When public commenters bring up the issue of race or refer to the other council members as “white folks,” do you feel they are excluding you? Or are they not speaking so much about “black v. white,” but really “citizens v. people in power?”

A: I think it’s a mix of both. People’s experiences play a major role in how they interact and how they may see things or express things. As for me, do I feel they’re talking to me or excluding me? I can’t speak for them. I just know every day for the last 39.5 years when I wake up, I’ve been a man of color.

Q: I don’t want to be the white guy who does this, but I watched an episode of Blackish recently, and–

A: [Chuckles]

Q: I know how this is coming across right now! But the father explains to the son about “the nod,” where if two black men walk past each other, they nod in acknowledgment. Do you get the sense that when people speak to the council, they telegraph to you, “hey, YOU should at least be on my side?”

A: Um, yes. I have to look at the situation, what’s going on. I’m fortunate that I can bring in some experiences that other council members have not [had]. If I feel there is a lack of equity, I need to be a voice.

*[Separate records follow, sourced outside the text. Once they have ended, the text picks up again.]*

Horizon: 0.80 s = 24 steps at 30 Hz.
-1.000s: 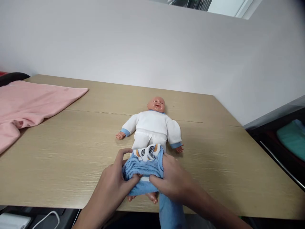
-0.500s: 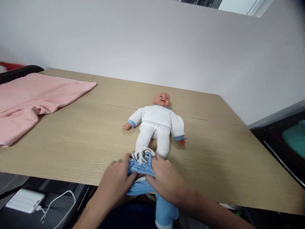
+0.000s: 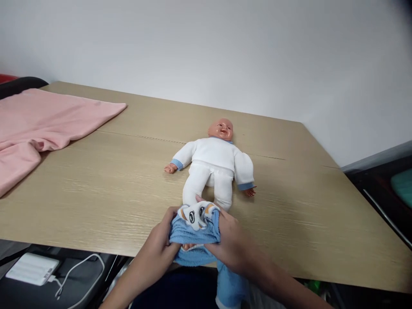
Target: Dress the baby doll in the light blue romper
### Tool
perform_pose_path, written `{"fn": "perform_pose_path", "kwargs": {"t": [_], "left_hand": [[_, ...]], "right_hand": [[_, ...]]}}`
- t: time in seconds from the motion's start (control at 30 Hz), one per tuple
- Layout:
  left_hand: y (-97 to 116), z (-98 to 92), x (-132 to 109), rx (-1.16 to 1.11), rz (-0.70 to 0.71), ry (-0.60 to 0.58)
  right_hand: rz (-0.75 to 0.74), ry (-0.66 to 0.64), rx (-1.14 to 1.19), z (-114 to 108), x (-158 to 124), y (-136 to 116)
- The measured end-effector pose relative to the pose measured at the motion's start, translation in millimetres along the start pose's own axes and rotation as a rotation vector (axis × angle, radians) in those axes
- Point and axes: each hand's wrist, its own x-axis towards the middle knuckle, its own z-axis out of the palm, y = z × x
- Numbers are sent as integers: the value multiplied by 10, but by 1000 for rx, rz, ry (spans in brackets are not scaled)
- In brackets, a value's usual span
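A baby doll [image 3: 212, 154] in a white top and white leggings with blue cuffs lies on its back, head away from me, legs toward me. My left hand [image 3: 162, 236] grips the left side of fuzzy blue doll trousers [image 3: 195, 235], which carry a white animal-face patch with embroidered eyes. On their right side my right hand [image 3: 233, 240] pinches the same cloth. The trousers are bunched around the end of one doll leg, and toes show in the opening. Below my right hand hangs a blue trouser leg with a pale hem, past the table edge.
Pink cloth [image 3: 61, 116] lies spread over the left of the wooden table [image 3: 106, 193]. At lower left, a white power bank [image 3: 32, 269] with a white cable rests on a black chair seat [image 3: 19, 296]. A wall runs behind the table, and a dark chair with teal fabric stands at right.
The bunched trousers are spread wider between my hands, and the face patch shows more fully. My right hand has shifted slightly right. The view has tilted down a little.
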Motion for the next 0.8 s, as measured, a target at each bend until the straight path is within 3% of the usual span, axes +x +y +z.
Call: {"fn": "perform_pose_path", "kwargs": {"t": [0.13, 0.3, 0.47, 0.6, 0.7, 0.8], "left_hand": [[18, -118, 68, -71, 85, -54], [68, -389, 303, 155, 234, -39], [230, -643, 558, 130, 224, -255], [243, -704, 680, 38, 177, -367], [151, -696, 689, -97, 73, -258], [44, -696, 661, -270, 4, -134]], "right_hand": [[-39, 70, 103, -101, 14, 0], [-89, 30, 26, -200, 131, 110], [-405, -99, -81, -324, 455, 377], [-431, -162, 78, -425, 719, 497], [-330, -168, 136, -480, 749, 450], [-229, -171, 156, -562, 607, 344]]}}
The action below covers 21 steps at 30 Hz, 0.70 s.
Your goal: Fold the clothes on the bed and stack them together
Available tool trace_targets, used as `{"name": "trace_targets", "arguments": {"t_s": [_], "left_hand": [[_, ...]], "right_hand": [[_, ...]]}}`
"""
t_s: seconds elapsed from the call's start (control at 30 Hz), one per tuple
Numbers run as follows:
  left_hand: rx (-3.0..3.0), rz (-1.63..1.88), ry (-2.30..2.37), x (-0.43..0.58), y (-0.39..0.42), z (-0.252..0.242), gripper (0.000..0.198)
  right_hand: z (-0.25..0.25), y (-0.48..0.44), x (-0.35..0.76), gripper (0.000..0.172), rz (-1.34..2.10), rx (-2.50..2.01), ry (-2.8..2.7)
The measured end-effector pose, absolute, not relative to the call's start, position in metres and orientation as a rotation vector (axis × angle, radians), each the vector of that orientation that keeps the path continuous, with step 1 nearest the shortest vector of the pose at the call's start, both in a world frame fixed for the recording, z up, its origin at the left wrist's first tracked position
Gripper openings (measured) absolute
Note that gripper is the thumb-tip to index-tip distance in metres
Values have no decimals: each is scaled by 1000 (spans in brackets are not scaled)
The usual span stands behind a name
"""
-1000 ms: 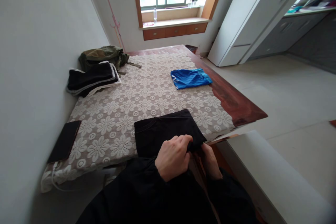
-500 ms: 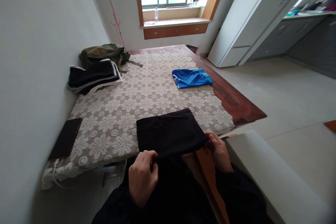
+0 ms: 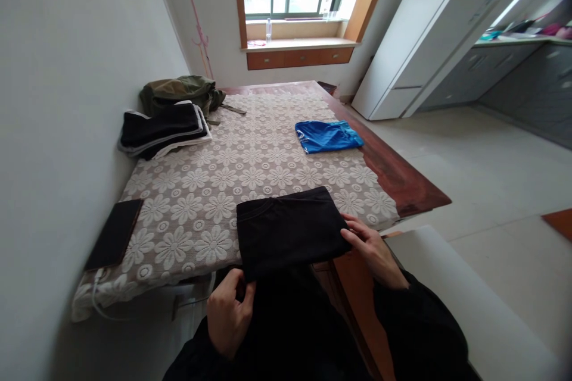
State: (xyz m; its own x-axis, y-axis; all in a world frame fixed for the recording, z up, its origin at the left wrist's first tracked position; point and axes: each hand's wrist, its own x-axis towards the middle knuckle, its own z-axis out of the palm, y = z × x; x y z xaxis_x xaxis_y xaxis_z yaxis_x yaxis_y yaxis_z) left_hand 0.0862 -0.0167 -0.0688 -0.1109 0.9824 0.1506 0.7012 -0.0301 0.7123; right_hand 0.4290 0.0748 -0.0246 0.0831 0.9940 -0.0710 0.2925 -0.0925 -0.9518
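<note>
A folded black garment [image 3: 290, 229], its kind not clear, lies at the near edge of the table, its front part reaching past the edge. At its near left corner, my left hand [image 3: 230, 309] is closed, thumb and fingers pinching the cloth. On the opposite side, my right hand [image 3: 373, 250] rests its outstretched, parted fingers on the garment's right edge. Farther back on the table lies a folded blue garment [image 3: 328, 136] with white marks, apart from both hands.
A lace cloth [image 3: 223, 178] covers much of the wooden table [image 3: 402, 178]. By the left wall are a dark tablet [image 3: 114, 233] with a white cable, folded black and white cloths [image 3: 161, 128] and a green backpack [image 3: 179, 94]. A white surface [image 3: 465, 292] stands at right.
My left hand has shifted left and down along the garment's near edge to its corner. The fingers of my right hand have moved up and stretched out over the right edge.
</note>
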Motion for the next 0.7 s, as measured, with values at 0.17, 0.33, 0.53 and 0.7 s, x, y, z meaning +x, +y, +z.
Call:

Speaking out may not be directly from that table. It may be a sidebar conversation.

Q: If someone was criticizing me because I was “white folks” or…or anything, “young people,” “left-handed people,” I would get defensive and tune them out.

A: I hear it and acknowledge it. We have to act like adults. That’s why earlier when you asked me what I wanted, I said a thank-you for these very reasons we’re talking about here.